Once a purchase is made, buyers receive a zip file that reflects the output of whichever infostealer malware captured the data. These files are methodically organized, typically into the following folders:
- All Passwords: The main draw: a full list of credentials recovered from the infected machine, often including browser logins, saved session data, and application passwords.
- Brute: A set of credentials likely curated for brute-force attacks, allowing attackers to attempt unauthorized access across platforms.
- Processes: A snapshot of all software running at the time of infection, offering clues about what the machine was being used for.
- Software: A catalog of installed programs that can help attackers tailor follow-up exploits or identify high-value targets.
- System: Technical details such as the machine’s name, antivirus status, GPU model, and malware version used are useful for profiling the victim or avoiding detection.
While the "All Passwords" folder is the obvious prize, the rest of the package adds significant tactical value. Knowing what software a target uses, or what security defenses they have in place, can shape everything from phishing strategies to lateral movement within a network.
Source of stolen credentials: infostealers
Behind nearly every credential log sold on the Russian Market is an infostealer malware. ReliaQuest’s analysis of more than 1.6 million Russian Market posts dating back to 2022 shows that the tools of the trade change fast, with different malware taking the lead.
Law enforcement crackdowns routinely disrupt even the most dominant malware operations, clearing the way for new players to emerge and capitalize on the vacuum.
Once one of the most widely used infostealers on the dark web, Raccoon Stealer, took a major hit in March 2022 when its operator was arrested and its infrastructure dismantled by law enforcement.

A revamped version briefly returned in August 2023, but the damage had been done.
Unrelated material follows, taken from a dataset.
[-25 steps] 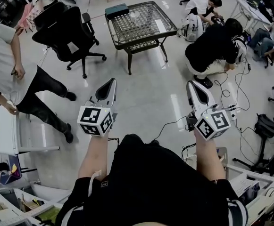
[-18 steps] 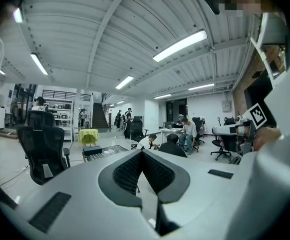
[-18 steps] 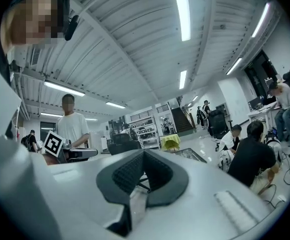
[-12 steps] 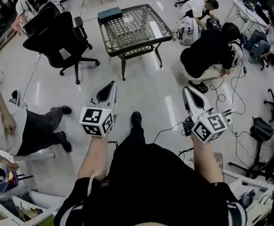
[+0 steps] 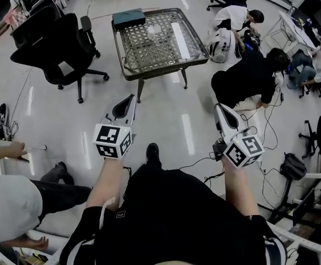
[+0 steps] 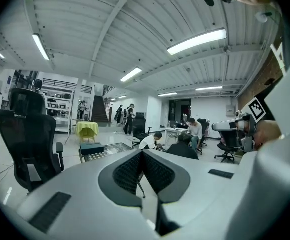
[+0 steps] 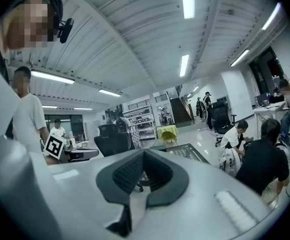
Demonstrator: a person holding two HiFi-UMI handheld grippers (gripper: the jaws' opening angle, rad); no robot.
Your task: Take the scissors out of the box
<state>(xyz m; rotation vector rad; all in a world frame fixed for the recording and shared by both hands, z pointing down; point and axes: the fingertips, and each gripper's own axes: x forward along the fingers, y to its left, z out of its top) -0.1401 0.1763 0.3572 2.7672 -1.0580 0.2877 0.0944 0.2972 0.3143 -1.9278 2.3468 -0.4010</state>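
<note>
A dark teal box (image 5: 129, 18) lies shut on the far left corner of a black lattice table (image 5: 128, 59) ahead of me. No scissors show in any view. My left gripper (image 5: 131, 96) is held out over the floor, short of the table, shut with nothing between its pads. My right gripper (image 5: 218, 106) is beside it at the same height, also shut and empty. In the left gripper view the left gripper (image 6: 142, 151) points at the box (image 6: 91, 148) and the table (image 6: 107, 153). Beyond the right gripper (image 7: 144, 153), the right gripper view shows the table (image 7: 184, 151).
A white strip (image 5: 179, 32) and a small clear item (image 5: 153, 29) lie on the table. A black office chair (image 5: 55, 40) stands left of it. People crouch by bags (image 5: 248, 76) to the right, with cables (image 5: 270, 131) on the floor. A person's arm (image 5: 5, 150) is at my left.
Both grippers have moved forward with me toward the table, which now sits nearer and more centred. The person at my left has slid down and out toward the picture's lower left corner.
</note>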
According to the report, alert volumes dropped steadily, suggesting that threat actors had already moved on.In contrast, Lumma Stealer surged into relevance by the latter half of 2024.
Threat actors began spreading it through fake CAPTCHA pages, a clever method that tricked users into infecting their own devices while thinking they were passing a standard verification check.
That tactic, combined with a slick commercial rollout and support model, helped Lumma become the infostealer of choice across key underground forums.
SaaS and SSO credentials are among the most wanted
The Russian Market ecosystem sells stolen data indiscriminately, affecting various industries worldwide. If your organization has an internet-facing system, you might become a victim.
ReliaQuest’s threat telemetry shows that no sector was spared in 2024. However, the professional, scientific, and technical services (PSTS) and information industries absorbed the brunt of the impact, accounting for 60% of all digital risk alerts tied to credential theft.
Credentials tied to SaaS and single sign-on (SSO) accounts are now some of the most sought-after commodities on the Russian Market. Two-thirds of the logs analyzed on the Russian Market contained at least one SaaS or SSO credential.
One compromised SSO credential can unlock dozens of connected systems, from internal dashboards to CRM platforms. And while most SSO platforms require multi-factor authentication (MFA), threat actors have evolved to match.
In 2024, every successful business email compromise (BEC) incident ReliaQuest tracked involved session hijacking techniques that bypassed MFA, often through adversary-in-the-middle (AiTM) phishing attacks.
The next big threat
All signs point to Acreed as the next heavyweight in credential theft. According to ReliaQuest’s analysis of Russian Market logs, this newcomer surged past every other infostealer in Q1 2025, second only to Lumma.
With Lumma recently being taken down by law enforcement in mid-May, Acreed suddenly finds itself in pole position, poised to inherit a massive share of the underground market.
While Acreed’s exact playbook is still a mystery, it’s safe to assume that it's following the well-worn paths of its predecessors.